# What to produce
Would you give the listing back word for word once its pictures are removed?
-------- Data below --------
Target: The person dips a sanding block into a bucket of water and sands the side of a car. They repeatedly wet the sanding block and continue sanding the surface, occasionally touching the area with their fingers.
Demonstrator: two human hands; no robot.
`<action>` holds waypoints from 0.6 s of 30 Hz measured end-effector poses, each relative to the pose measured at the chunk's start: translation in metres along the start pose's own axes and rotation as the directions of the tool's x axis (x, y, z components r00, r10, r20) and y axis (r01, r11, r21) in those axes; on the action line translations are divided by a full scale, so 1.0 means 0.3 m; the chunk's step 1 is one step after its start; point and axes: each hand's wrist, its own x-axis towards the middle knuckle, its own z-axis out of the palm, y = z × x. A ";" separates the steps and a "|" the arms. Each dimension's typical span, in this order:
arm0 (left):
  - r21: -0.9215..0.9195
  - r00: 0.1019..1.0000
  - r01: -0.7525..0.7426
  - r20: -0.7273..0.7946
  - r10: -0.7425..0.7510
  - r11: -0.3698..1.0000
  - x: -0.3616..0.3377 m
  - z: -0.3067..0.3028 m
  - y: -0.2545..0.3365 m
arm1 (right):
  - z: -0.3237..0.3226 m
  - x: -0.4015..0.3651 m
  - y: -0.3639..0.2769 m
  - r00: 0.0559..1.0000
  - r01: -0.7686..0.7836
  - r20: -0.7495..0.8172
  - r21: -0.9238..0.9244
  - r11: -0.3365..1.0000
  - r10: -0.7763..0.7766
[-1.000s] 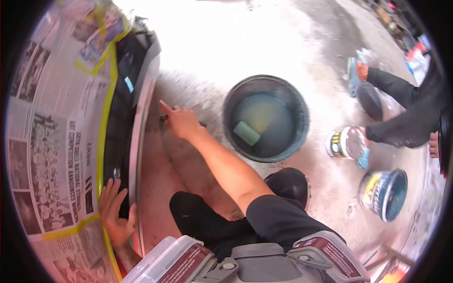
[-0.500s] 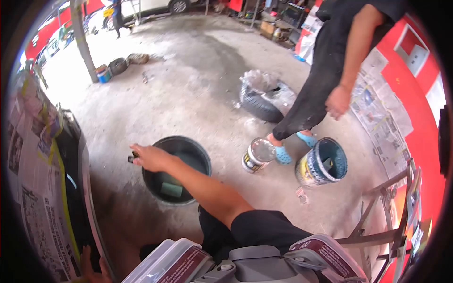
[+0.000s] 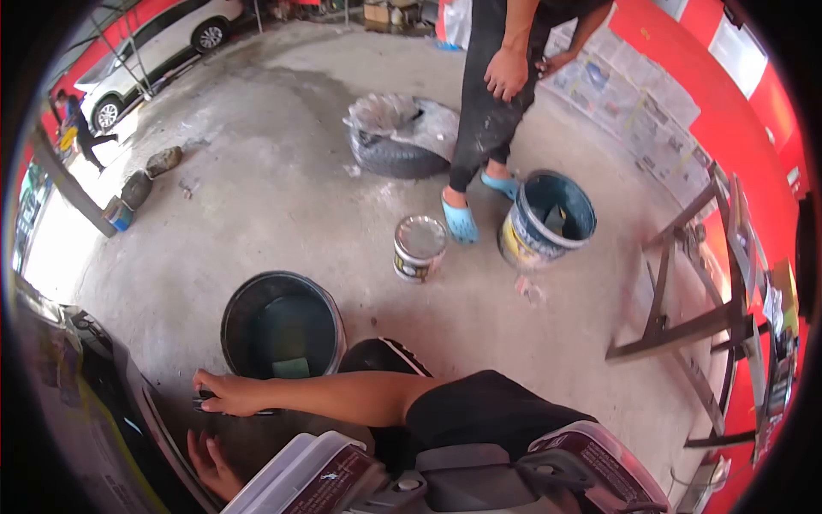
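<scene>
My right hand reaches across to the left, its fingers closed on a small black object whose kind I cannot make out. Below it is my left hand, fingers apart and holding nothing, close to the dark car panel at the left. A black tub of dark water sits just beyond my right forearm. In the water shows a green rectangular block, partly hidden by the arm.
A lidded can and a large paint bucket stand ahead, beside a person in blue clogs. Behind them lies a plastic-covered tire. A metal stand is at right; a white car is far left.
My right hand has moved from over the tub down and left, toward my left hand and the panel. The view has shifted. The other person now leans forward, a hand at the thigh.
</scene>
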 end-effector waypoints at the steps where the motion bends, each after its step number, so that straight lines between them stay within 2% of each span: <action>1: -0.173 0.996 0.084 0.004 -0.085 0.981 0.019 0.062 0.019 | 0.033 0.021 0.028 0.998 0.026 -0.054 0.024 0.999 -0.025; 2: -0.341 0.986 0.162 0.008 -0.169 0.926 0.037 0.125 0.039 | 0.064 0.038 0.054 0.994 0.052 -0.101 0.041 0.998 -0.048; 4: -0.487 0.963 0.241 0.015 -0.268 0.840 0.073 0.179 0.060 | 0.083 0.059 0.075 0.989 0.062 -0.140 0.062 0.996 -0.052; 9: -0.543 0.944 0.285 0.014 -0.331 0.790 0.159 0.177 0.073 | 0.082 0.090 0.082 0.979 0.038 -0.202 0.095 0.995 -0.018; 12: -0.561 0.944 0.276 0.004 -0.331 0.781 0.202 0.149 0.054 | 0.106 0.141 0.151 0.961 0.157 -0.226 -0.032 0.987 -0.160; 14: -0.567 0.967 0.220 0.022 -0.252 0.794 0.216 0.117 0.019 | 0.046 0.122 0.115 0.964 0.259 -0.042 -0.096 0.961 -0.264; 15: -0.551 0.991 0.136 0.085 -0.107 0.823 0.183 0.156 0.133 | 0.022 0.114 0.100 0.950 0.311 0.053 -0.122 0.943 -0.307; 16: -0.550 0.988 0.046 0.146 0.042 0.834 0.150 0.194 0.248 | 0.030 0.113 0.103 0.959 0.281 -0.001 -0.144 0.949 -0.284; 18: -0.424 0.987 0.005 0.147 0.063 0.906 0.166 0.194 0.240 | 0.064 0.108 0.114 0.967 0.212 -0.103 -0.181 0.960 -0.233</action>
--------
# Response below
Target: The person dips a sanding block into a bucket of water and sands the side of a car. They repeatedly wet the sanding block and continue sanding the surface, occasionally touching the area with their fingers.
Demonstrator: two human hands; no robot.
`<action>` holds waypoints from 0.6 s of 30 Hz measured end-effector poses, each relative to the pose measured at the chunk's start: translation in metres along the start pose's own axes and rotation as the directions of the tool's x axis (x, y, z components r00, r10, r20) and y axis (r01, r11, r21) in those axes; on the action line translations are divided by a full scale, so 1.0 means 0.3 m; the chunk's step 1 is one step after its start; point and axes: each hand's wrist, its own x-axis towards the middle knuckle, its own z-axis out of the palm, y = z × x. A ";" separates the steps and a "|" the arms. Each dimension's typical span, in this order:
arm0 (left):
  - r21: -0.9215..0.9195
  - r00: 0.1019..1.0000
  - r01: -0.7525..0.7426
  - r20: -0.7273..0.7946
  - r10: -0.7425..0.7510
  - r11: -0.3698..1.0000
  - x: -0.3616..0.3377 m
  - z: -0.3067..0.3028 m
  - y: -0.2545..0.3365 m
arm1 (right):
  - z: -0.3237..0.3226 m
  - x: -0.4015..0.3651 m
  - y: -0.3639..0.2769 m
  - r00: 0.0559..1.0000
  - r01: -0.7686..0.7836
  - r20: -0.7495..0.8172
  - r21: -0.9238..0.9244
  - r11: -0.3365..1.0000
  - r10: -0.7763..0.7766
[-1.000s] 
[-0.500s] 
[+0.000s] 
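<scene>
My right hand reaches across to the left, its fingers closed on a small black object whose kind I cannot make out. Below it is my left hand, fingers apart and holding nothing, close to the dark car panel at the left. A black tub of dark water sits just beyond my right forearm. In the water shows a green rectangular block, partly hidden by the arm.
A lidded can and a large paint bucket stand ahead, beside a person in blue clogs. Behind them lies a plastic-covered tire. A metal stand is at right; a white car is far left.
My right hand has moved from over the tub down and left, toward my left hand and the panel. The view has shifted. The other person now leans forward, a hand at the thigh.
</scene>
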 end-effector waypoints at the steps where the motion bends, each after its step number, so that straight lines between them stay within 2% of each span: <action>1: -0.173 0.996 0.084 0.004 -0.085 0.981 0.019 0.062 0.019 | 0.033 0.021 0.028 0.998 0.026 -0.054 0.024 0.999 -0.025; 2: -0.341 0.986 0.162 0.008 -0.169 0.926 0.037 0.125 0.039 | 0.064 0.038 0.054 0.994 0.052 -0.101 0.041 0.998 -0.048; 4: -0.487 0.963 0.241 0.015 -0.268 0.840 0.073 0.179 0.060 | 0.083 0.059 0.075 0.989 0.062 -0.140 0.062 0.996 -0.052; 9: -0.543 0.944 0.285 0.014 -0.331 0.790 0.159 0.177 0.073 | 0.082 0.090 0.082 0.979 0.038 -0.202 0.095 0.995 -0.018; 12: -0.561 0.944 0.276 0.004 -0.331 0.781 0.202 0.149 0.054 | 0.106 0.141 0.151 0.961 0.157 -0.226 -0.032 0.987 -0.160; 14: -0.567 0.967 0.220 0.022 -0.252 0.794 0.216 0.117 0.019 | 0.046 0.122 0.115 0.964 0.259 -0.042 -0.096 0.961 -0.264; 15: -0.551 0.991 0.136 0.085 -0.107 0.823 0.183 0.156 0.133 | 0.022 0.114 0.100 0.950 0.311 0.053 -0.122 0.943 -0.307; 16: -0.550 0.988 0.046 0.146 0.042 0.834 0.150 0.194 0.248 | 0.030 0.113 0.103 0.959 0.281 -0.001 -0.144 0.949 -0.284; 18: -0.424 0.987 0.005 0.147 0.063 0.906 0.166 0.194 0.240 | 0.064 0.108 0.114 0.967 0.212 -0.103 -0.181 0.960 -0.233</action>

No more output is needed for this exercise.